В книгах из библиотеки моего отца говорится, что до Тысячи Солнц ни одна гора никогда не изливала лаву в пределах тысячи миль от горы Халрадра. Там говорится, что Зодчие бурили скважины, которые обеспечивали доступ к расплавленной крови земли, и пили ее силу. Когда солнца выгорели, остались раны. Земля кровоточила, и Халрадра со своими сыновьями родился в огне.

Горгот принес меня туда, где ждал Синдри. Солнце снаружи все еще светило, хотя я чувствовал, что должно было быть темно. Я пришел в себя на полпути спуска с горы, мерно раскачиваясь и подпрыгивая на широкой спине Горгота. Они возвращались по очереди — мои ощущения. Вначале — боль, только боль, затем, спустя целую вечность, запах моей собственной обгоревшей плоти, привкус блевотины, звук моего стона и, наконец, размытая картина черных склонов Халрадры.

— Господи, убей меня, — прошептал я. Слезы катились по моему лицу, каплями падали с кончика носа и губ, я мешком висел на плече Горгота.

Не Гога мне было жаль — самого себя.

В мою защиту работал тот факт, что часть моего лица сильно обгорела, так что кожа полопалась, и это было ужасно больно.
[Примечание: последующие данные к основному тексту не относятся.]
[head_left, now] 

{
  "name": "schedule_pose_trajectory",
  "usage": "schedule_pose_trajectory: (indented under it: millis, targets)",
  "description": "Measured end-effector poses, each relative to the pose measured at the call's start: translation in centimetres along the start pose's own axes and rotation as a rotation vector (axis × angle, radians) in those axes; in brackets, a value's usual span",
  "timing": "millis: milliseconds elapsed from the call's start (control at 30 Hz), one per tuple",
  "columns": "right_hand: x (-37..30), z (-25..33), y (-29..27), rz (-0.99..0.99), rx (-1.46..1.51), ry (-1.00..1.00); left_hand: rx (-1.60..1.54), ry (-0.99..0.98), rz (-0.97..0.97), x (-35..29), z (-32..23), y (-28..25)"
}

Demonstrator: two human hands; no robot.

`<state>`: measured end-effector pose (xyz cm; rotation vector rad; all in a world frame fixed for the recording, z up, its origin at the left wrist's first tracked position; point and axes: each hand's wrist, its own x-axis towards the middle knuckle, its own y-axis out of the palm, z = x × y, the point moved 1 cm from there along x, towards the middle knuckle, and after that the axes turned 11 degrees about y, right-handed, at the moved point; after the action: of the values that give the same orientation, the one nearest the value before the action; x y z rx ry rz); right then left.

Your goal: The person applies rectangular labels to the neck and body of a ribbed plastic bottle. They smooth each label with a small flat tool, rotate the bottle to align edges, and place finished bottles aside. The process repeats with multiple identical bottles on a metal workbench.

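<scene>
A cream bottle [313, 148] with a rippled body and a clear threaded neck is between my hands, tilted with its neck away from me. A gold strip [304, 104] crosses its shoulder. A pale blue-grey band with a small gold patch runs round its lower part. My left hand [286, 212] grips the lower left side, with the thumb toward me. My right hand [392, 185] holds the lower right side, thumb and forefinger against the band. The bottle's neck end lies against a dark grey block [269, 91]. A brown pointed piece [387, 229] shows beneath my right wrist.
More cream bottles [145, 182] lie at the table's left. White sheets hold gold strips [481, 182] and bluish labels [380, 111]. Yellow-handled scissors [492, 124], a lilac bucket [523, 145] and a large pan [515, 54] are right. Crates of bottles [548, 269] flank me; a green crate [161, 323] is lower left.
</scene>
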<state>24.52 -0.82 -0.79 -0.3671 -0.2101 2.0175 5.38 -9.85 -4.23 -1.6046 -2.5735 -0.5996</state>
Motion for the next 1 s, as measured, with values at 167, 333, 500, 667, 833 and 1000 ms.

Боль усугублялась тем, что я висел головой вниз и бился ею о спину монстра в такт его ходьбе. Я жалел, что не остался в пещере и не умер там.

— Убей меня, — простонал я.

Горгот остановился.

— Убить?

Я задумался.

— Господи. — Мне нужно было кого-то ненавидеть, мне нужно было что-то, что отвлекло бы от огня, разъедающего меня изнутри. Горгот ждал. Он понимал все буквально. Я подумал о своем отце, его молодой жене и их новорожденном сыне, уютно расположившемся в Высоком Замке. — Повременим пока, — сказал я.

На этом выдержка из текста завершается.